Shrimathi is a 2011 Indian Kannada romance drama film directed by Ravi Kumar, and remake of 2004 Bollywood film Aitraaz, which in turn, is loosely based on the film Disclosure. The film stars Upendra, Priyanka Trivedi and Celina Jaitly in the lead roles, along with Prem Chopra, Sayaji Shinde and Rekha Das in the supporting roles.
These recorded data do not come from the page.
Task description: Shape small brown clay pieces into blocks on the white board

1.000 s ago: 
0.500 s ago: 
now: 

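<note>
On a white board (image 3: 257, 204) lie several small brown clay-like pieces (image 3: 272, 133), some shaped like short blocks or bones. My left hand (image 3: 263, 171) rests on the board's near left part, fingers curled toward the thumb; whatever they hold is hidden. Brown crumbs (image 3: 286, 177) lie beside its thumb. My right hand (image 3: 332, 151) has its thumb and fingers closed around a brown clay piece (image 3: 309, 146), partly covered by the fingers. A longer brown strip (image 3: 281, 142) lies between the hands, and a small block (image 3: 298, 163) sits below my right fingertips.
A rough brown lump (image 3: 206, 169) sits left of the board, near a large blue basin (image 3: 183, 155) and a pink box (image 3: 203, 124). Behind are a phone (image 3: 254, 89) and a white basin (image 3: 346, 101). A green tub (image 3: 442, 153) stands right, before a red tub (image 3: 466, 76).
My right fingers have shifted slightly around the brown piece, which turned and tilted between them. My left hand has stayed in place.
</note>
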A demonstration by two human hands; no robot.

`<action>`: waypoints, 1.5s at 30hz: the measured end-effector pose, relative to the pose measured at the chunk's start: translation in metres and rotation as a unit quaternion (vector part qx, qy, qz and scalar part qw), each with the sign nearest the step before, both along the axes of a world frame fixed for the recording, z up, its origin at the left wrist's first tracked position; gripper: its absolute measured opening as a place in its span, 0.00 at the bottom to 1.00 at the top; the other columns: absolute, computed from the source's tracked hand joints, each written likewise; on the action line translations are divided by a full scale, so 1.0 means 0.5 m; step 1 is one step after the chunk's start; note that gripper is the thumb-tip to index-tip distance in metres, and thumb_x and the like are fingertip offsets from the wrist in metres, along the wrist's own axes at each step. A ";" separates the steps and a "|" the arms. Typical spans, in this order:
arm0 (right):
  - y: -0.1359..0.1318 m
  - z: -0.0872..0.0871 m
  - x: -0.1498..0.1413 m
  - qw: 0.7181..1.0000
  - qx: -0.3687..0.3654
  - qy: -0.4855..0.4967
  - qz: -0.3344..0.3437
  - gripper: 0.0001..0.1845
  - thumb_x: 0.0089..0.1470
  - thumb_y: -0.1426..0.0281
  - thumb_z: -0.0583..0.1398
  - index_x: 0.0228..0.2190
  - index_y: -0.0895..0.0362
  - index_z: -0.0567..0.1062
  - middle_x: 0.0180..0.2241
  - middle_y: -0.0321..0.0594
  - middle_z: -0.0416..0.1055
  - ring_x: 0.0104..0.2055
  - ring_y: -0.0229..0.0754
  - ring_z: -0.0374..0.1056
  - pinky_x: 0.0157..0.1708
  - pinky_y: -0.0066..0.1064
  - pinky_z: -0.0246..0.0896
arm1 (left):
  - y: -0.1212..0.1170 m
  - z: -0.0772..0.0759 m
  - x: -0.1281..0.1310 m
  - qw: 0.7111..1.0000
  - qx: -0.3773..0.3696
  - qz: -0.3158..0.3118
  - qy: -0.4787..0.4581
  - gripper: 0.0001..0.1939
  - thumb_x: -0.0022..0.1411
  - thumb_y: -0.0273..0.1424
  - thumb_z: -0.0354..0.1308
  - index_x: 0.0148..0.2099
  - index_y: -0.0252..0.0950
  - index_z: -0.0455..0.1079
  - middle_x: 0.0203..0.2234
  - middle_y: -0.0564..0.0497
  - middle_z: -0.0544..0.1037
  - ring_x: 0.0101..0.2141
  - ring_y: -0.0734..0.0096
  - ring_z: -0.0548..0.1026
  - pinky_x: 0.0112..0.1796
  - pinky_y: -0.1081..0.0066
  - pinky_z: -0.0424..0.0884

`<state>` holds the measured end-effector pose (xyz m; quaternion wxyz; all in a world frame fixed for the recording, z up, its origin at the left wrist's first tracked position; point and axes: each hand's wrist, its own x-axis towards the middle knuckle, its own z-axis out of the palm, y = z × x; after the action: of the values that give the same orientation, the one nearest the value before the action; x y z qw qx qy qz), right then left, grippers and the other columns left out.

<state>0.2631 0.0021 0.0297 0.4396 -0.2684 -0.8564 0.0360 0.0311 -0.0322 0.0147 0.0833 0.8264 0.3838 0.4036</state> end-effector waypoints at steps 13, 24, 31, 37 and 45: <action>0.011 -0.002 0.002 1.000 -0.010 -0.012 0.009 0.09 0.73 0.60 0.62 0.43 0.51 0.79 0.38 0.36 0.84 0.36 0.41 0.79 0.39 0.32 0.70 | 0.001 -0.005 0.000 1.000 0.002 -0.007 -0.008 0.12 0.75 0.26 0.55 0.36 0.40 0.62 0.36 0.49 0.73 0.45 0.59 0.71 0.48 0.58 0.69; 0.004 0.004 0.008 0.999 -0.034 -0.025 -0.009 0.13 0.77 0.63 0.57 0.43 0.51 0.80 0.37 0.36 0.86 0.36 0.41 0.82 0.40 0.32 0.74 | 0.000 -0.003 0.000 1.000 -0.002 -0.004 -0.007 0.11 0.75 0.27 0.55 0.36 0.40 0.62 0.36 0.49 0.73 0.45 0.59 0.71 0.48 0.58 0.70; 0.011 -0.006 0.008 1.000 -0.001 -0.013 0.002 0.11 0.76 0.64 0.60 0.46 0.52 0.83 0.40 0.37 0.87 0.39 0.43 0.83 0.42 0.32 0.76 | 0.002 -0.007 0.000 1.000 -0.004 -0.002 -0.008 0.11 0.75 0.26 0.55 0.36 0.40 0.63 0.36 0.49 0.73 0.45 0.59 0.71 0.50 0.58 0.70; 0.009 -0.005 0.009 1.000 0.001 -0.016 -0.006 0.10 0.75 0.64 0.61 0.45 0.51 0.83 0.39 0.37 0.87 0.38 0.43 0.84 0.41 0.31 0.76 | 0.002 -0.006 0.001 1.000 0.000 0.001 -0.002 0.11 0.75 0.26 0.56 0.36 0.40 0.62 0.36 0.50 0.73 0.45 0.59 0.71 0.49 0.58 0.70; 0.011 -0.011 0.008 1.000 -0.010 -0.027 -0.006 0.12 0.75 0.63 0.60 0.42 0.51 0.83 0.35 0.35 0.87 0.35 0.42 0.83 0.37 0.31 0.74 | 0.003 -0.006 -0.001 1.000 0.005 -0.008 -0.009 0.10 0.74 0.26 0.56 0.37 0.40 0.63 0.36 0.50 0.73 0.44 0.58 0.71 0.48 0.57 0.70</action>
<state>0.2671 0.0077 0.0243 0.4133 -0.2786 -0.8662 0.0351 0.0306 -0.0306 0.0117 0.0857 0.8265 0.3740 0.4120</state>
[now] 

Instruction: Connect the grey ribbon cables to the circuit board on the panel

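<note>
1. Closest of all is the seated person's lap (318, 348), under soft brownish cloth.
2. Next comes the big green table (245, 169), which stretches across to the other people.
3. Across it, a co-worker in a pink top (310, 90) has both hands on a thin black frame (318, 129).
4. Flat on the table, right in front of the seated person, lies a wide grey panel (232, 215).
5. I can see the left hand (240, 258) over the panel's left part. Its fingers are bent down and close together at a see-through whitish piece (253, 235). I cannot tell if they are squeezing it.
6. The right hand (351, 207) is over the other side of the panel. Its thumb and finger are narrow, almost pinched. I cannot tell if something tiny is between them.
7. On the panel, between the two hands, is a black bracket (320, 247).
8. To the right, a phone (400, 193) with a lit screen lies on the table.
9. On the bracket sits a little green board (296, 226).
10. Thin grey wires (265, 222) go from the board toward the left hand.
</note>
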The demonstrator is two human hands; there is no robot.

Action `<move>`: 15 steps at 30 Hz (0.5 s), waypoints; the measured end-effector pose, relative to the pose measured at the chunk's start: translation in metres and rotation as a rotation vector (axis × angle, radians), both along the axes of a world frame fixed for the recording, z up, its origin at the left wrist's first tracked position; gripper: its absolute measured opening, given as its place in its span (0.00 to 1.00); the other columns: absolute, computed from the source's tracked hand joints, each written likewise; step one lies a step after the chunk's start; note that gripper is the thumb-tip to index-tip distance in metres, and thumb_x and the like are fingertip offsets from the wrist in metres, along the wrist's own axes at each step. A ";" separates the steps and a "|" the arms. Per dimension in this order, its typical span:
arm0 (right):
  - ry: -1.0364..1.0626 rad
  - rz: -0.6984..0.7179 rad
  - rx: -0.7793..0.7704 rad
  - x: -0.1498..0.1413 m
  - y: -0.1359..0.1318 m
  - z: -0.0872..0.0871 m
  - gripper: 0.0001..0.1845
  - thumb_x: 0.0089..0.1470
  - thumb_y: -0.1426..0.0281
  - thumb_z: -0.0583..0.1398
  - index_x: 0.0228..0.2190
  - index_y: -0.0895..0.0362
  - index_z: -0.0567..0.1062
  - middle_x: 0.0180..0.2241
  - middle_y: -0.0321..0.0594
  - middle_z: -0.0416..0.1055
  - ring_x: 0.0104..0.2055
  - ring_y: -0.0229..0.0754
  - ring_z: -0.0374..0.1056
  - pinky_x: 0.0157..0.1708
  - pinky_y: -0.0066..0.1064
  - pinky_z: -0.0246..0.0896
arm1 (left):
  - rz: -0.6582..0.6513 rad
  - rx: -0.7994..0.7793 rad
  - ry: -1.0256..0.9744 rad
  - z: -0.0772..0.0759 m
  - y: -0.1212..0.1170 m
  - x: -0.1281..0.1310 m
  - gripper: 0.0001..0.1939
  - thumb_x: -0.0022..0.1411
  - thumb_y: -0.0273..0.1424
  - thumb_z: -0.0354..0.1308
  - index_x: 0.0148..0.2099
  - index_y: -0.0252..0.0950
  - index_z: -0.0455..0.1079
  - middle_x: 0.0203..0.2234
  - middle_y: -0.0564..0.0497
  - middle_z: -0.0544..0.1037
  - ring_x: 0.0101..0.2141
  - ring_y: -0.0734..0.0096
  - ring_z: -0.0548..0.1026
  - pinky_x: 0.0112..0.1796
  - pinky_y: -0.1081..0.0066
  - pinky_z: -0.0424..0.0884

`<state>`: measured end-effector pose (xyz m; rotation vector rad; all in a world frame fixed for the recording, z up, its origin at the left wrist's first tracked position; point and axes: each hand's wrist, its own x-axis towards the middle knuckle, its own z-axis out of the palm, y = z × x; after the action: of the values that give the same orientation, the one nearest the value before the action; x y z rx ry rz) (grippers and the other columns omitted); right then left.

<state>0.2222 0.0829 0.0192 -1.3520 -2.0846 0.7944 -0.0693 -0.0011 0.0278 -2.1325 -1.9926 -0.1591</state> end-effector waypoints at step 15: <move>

It is produced by Shankare Gowda and features the original soundtrack and film score by Ghantadi Krishna.

==Cast==
- Upendra as Rajakumar
- Priyanka Upendra as Priya
- Celina Jaitly as Sonia Roy
- Prem Chopra as Roy
- Sayaji Shinde
- Kota Srinivasa Rao
- Nutan Prasad
- Rekha Das
- Rajesh Nataranga

==Music==

Track listing
| No. | Title | Singer(s) | Length |
|---|---|---|---|
| 1. | "Jhum Jhum Maiyella" | Badri, Shamita Malnad | 5:39 |
| 2. | "Sanje Mussanje" | Chaitra H. G., Joel | 3:52 |
| 3. | "Preethse Preethse" | Rajesh Krishnan, Nanditha | 5:11 |
| 4. | "Luv Luv" | Hemanth, Sneha Ravindra | 3:45 |
| 5. | "Viraha Noorutaraha" | Chaitra H. G. | 4:21 |
| Total length: |  |  | 22:08 |

== Reception ==
=== Critical response ===

A critic from The Times of India scored the film at 3.5 out of 5 stars and says "Uppi has put up a brilliant show that keeps the story alive throughout. Hats off to Priyanka for her graceful performance. Celina Jaitley is simply superb. Prem Chopra is excellent. Rekha Das impresses. Cinematography by Jonylal and music by Rajesh Ramanath are brilliant". A critic from NDTV wrote "Johny Lal's camera work looks opulent on screen. The songs and sequences shot in Maldives are a treat to watch. Rajesh Ramanath scores well in the background score. The Viraha Viraha remix song should have been much better. Watch Srimathi for Priyanka Upendra's stunning performance". Shruti Indira Lakshminarayana from Rediff.com scored the film at 2 out of 5 stars and wrote "Celina is convincing as the scheming opportunist model. It is the leading ladies who will walk away with the honours in this film. Veteran actors Prem Chopra and Sayaji Shinde are wasted, and the dubbing only adds to their unimpressive characterisations. The songs are forgettable".

==Box office==
Shrimathi was a below average grosser at the box office.